Biography : Philosophe des sciences, Cynthia Kraus est Maîtresse d’enseignement et de recherche en études genre et STS à l’Université de Lausanne (UNIL). Elle est « spécialisée » dans les collaborations interdisciplinaires et la construction de ponts entre sciences et cité. Elle collabore depuis plus de 25 ans avec des (neuro-)biologistes, des professionnel.x.les de la santé, ainsi que des personnes, associations et minorités politiques concernées par des questions de sexe, genre et sexualité dans divers contextes Nord-Sud. Elle est l’une des fondatrices de « l’Ecole de Lausanne » qui réunit une vingtaine de spécialistes des sciences biomédicales et des SHS dans le cadre d’une équipe enseignante (école de médecine, UNIL) et hospitalière (CHUV) pour améliorer les pratiques de soin pour les personnes intersexuées en Suisse. Elle travaille également sur les questions trans, la sexologie, les mutilations génitales féminines et les sciences du cerveau dans le cadre de différents projets FNS, partenariats et réseaux internationaux.
Tuesday 23 May
Asia’s Population Bomb: Contraception, Catholicism and Culture War at the UN, 1945-1965
Wannes Dupont (University of Edinburgh, professeur invité MSH)
(5-7pm, salle Henri Janne, S building, 15th floor)
Abstract: In the wake of war, Asian mortality rates plummeted and population growth soared.
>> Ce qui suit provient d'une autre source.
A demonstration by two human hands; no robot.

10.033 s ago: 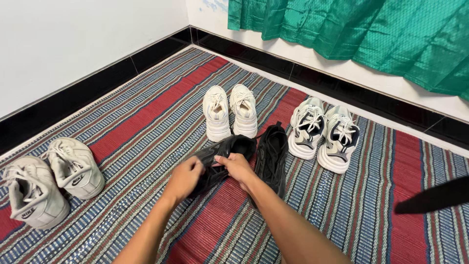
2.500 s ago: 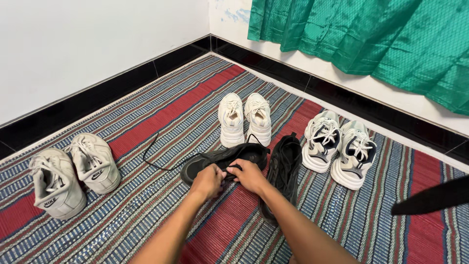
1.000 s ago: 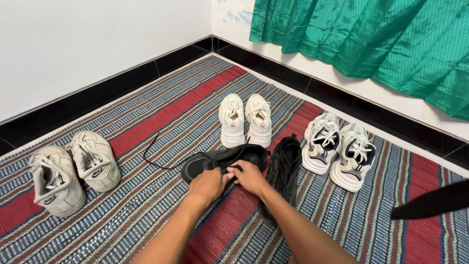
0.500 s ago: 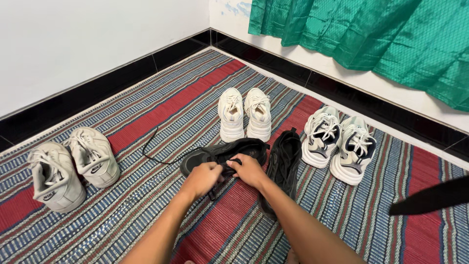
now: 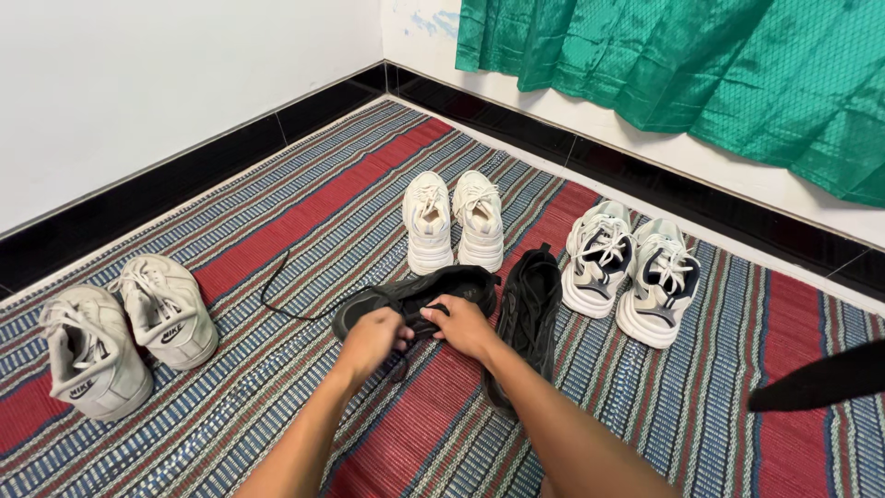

Modernisation theory and Cold War calculus prompted pressure on the newly created United Nations to embrace birth control programmes. In response, the Vatican successfully rallied Catholic governments to block such initiatives. This talk traces the history of the first major battle in a still-raging global culture war, the memory of which often does not stretch further back than the Cairo conference of 1994.
Biography : Wannes Dupont is Lecturer in the History of Sexuality at the University of Edinburgh. He previously held positions at Yale-NUS College and Utrecht University and fellowships at Yale University, Australian National University and the University of Antwerp. His work, publications, and teaching primarily concern the European and global history of sexuality, reproductive politics, and the intersections of biopolitics and religion.